Friday, September 20, 2024

I've Made My Bed, I'll Die In It


It seems besides the point to point out that The Substance is using a sledgehammer to deliver its messages about our culture, its impossible beauty standards, and the fucking nightmare it is just trying to go through a day in 2024 without wanting to tear your own face off in the mirror. Because what else could it use? Our culture is a sledgehammer itself -- The Substance is just meeting it on its own obscene terms. Writer-director Coralie Fargeat's second feature -- following the terrific blood-soaked rape-revenge movie Revenge from 2017 -- is as subtle as a beauty queen slamming into the pavement from fifty stories up, and that is its best asset. (And typing that just now strikes me that Fargeat would be the perfect choice to finally adapt Chuck Palahniuk's book Invisible Monsters -- oh my god we need that to happen. Although it might be a little close to The Substance for it to be her next movie. Next after next, then.)

I'd often wondered how the Whatever Happened To Baby Jane? horror sub-genre of Grand Dame Guignol could be updated to our current age where a lot of people at a certain point simply don't age anymore -- they just freeze in place. Wonder no more -- Fargeat found the way, the sweet spot through where Dorian Gray meets The Swan by way of Society. The latter influence seems especially on point to me -- when Brian Yuzna's 1989 body-horror class comedy came out it never even got a proper release here in the U.S.. But now our culture has evolved -- or perhaps devolved, but this movie counts as a perk of our devolution -- to the point where one of the biggest movie stars of all time will star in a body-horror freak-out comedy that goes every ounce as hard as Society did. And it will premiere at Cannes for fuck's sake!

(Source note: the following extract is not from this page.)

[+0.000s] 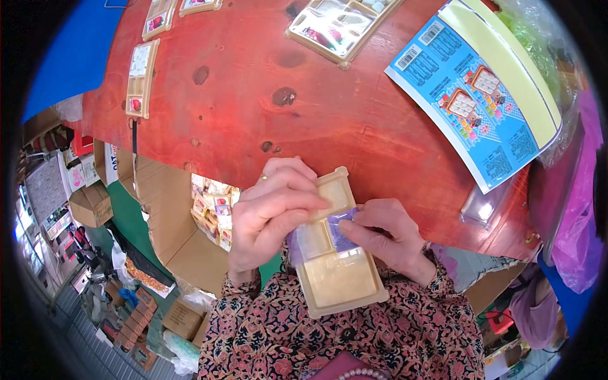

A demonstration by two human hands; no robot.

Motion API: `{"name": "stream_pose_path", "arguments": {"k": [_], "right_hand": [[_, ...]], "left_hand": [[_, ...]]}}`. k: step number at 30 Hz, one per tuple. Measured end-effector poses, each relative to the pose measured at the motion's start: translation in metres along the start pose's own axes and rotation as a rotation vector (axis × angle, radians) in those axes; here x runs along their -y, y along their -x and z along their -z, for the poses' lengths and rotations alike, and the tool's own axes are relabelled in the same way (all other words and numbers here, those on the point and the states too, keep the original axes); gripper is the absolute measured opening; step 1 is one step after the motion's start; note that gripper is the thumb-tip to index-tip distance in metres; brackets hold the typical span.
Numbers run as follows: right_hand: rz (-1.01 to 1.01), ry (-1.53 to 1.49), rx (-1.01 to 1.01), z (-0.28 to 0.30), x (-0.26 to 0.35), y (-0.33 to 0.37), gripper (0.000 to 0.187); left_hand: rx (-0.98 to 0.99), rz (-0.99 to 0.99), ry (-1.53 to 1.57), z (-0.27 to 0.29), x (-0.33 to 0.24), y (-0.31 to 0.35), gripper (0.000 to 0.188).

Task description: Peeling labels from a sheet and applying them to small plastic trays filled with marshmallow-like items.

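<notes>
You hold a beige tray (pixel 342 282) over your lap, at the near edge of the red desk (pixel 240 95), tilted a little, its far end leaning right. Your left hand (pixel 272 212) grips the tray along its left side toward the far end, fingers bent and closed on it, with the thumb drawn in near the index finger. Your right hand (pixel 392 237) is at the tray's right side, thumb and index finger almost together on a purple film (pixel 342 234) over the middle compartments; you cannot tell from here whether those fingers pinch the film or only press it. The near compartment is the largest and shows plain beige. Far left on the desk lies a slim tray (pixel 140 79) with white and red contents, and a wide tray (pixel 345 25) sits at the far middle. To the right, a blue printed sheet (pixel 459 104) lies at a slant, with a clear case (pixel 481 206) nearer you and a pink-purple bag (pixel 579 215) beyond the desk's right side. Left of your left hand, an open carton (pixel 168 209) holds small colourful packs (pixel 215 212).
</notes>
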State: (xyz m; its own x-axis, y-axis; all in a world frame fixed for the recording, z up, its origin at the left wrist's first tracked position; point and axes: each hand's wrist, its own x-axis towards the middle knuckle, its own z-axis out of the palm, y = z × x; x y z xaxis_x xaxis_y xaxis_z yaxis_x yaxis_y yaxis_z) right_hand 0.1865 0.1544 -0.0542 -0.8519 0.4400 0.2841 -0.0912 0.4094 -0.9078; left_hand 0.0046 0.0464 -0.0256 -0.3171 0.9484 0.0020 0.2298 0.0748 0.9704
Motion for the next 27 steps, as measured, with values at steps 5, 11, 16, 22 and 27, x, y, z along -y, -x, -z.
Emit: {"name": "stream_pose_path", "arguments": {"k": [5,11,16,22,27], "right_hand": [[0.004,-0.002,0.006,-0.003,-0.004,0.004,0.035],[0.021,0.016,-0.027,-0.002,-0.004,0.003,0.034],[0.026,0.000,-0.092,-0.001,-0.006,0.001,0.034],[0.032,0.013,-0.098,-0.005,-0.007,0.004,0.035],[0.264,0.098,0.005,-0.004,-0.009,0.001,0.035]], "left_hand": [[0.096,-0.094,-0.038,0.005,-0.002,-0.002,0.013],[-0.050,-0.006,0.239,0.002,0.009,0.011,0.030],[-0.194,-0.097,0.546,-0.001,0.018,0.019,0.034],[-0.002,-0.182,0.419,0.006,0.028,0.013,0.014],[0.055,-0.043,0.223,0.001,0.010,0.002,0.015]]}}
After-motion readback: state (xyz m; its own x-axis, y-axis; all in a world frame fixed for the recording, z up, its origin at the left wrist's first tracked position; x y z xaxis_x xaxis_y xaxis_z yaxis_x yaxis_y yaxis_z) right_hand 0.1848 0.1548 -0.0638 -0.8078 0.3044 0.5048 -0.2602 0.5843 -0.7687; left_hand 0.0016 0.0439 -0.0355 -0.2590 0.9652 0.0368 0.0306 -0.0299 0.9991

And its leading lady will have a gleeful audience of admirers -- me included -- shouting, "Oscar! Oscar! Oscar!" from theirs spots in the sewers. To say this is the best performance Demi Moore's ever given isn't the most demanding of claims -- she's always been more of a movie-star than an actress. Which is fine! Great! We need movie stars. Sometimes those categories overlap and movie stars are also great actors, but they don't have to for a "movie star" to be important in itself. Having the presence and glamour and inherent fascination needed to hold an audience in thrall, that's rare and beautiful and it should be celebrated.  Not always with acting awards, mind you -- box office, success, fourteen houses including one for just your dolls. These are plenty just rewards.

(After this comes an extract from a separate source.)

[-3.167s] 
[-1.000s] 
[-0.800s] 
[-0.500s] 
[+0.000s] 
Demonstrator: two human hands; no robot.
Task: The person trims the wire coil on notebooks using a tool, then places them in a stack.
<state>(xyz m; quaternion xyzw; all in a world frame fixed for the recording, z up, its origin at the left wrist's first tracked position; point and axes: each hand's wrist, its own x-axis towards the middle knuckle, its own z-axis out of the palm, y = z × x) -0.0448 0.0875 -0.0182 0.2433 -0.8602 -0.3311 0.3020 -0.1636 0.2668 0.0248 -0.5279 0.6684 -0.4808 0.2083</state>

That said, while I won't say I'll eat my shoe if Demi Moore is nominated for an Oscar for a movie where... well everything that happens in the last act of The Substance happens... I don't anticipate that happening. She'll have to make due I think with the praise of being the cool pick -- the one too cool and too too out there for the Academy, even if the Academy has proven itself a little riskier than in the past recently. But what am I even talking about awards for? The Substance is one fuck-ton of a movie, man!

An aria of self-loathing shrieked to the rafters, The Substance might be two and a half hours long but unlike its characters this thing has no filler -- the redundancy of its ritualistic self-abuse is methodical. Fargeat wants us to really soak in this chemical peel until our own skin stings and sloughs off; until we too can step out of our former self like a rubbery pink nightgown has fallen to the floor around our feet. It demands time for the hatred that Elisabeth Sparkle (Moore) feels for herself to bake itself around us like a crust, hard and uncanny. We gotta sit in this shit and stew, man. And in exchange Fargeat makes the experience a pop-colored candy buffet of goofiness slamming up hard against the gore -- it's like spinning, starting off slowly, slowly, but by the end we're flying so fast we're dizzy, puking, elated and half-dead but never more alive.

The Substance is a movie I can see myself putting on in the background of my life for the entire rest of it. It's grotesque, obscene, hilarious, meanspirited, gorgeous, heartbreaking, exquisite. It's an M&M with a cockroach inside; a long trail of innards curled up like a golden crown. To hold its excesses aginast it is to deny the excesses of its targets. Sometimes a punch to the face is needed. And I want to marry The Substance, punches and all, if it will have me. I promise I will be good to you, movie! Punch me unto nirvana!

5 comments:

canoetoo said...

That is some really terrific writing. As always.

Robert H said...

I agree with your point about people freezing their look. Cosmetic surgery, dermatology, pharmacology and fitness science have advanced to the point where aesthetically at least, people can stop aging about 45 to 50. Now what remains to be improved is preservation of mental and physical faculties. That's coming along sooner rather than later. The Substance looks like a report from the front line.

Anonymous said...

Just saw it and I think it might be a masterpiece. Brilliant script, cinematography, acting...hilarious and gross and brave and insane. Loved it.

Anonymous said...

it is stylish but it also says everything it has to say in 30 mins

Anonymous said...

I have always adored Demi even in silly junk like The Juror.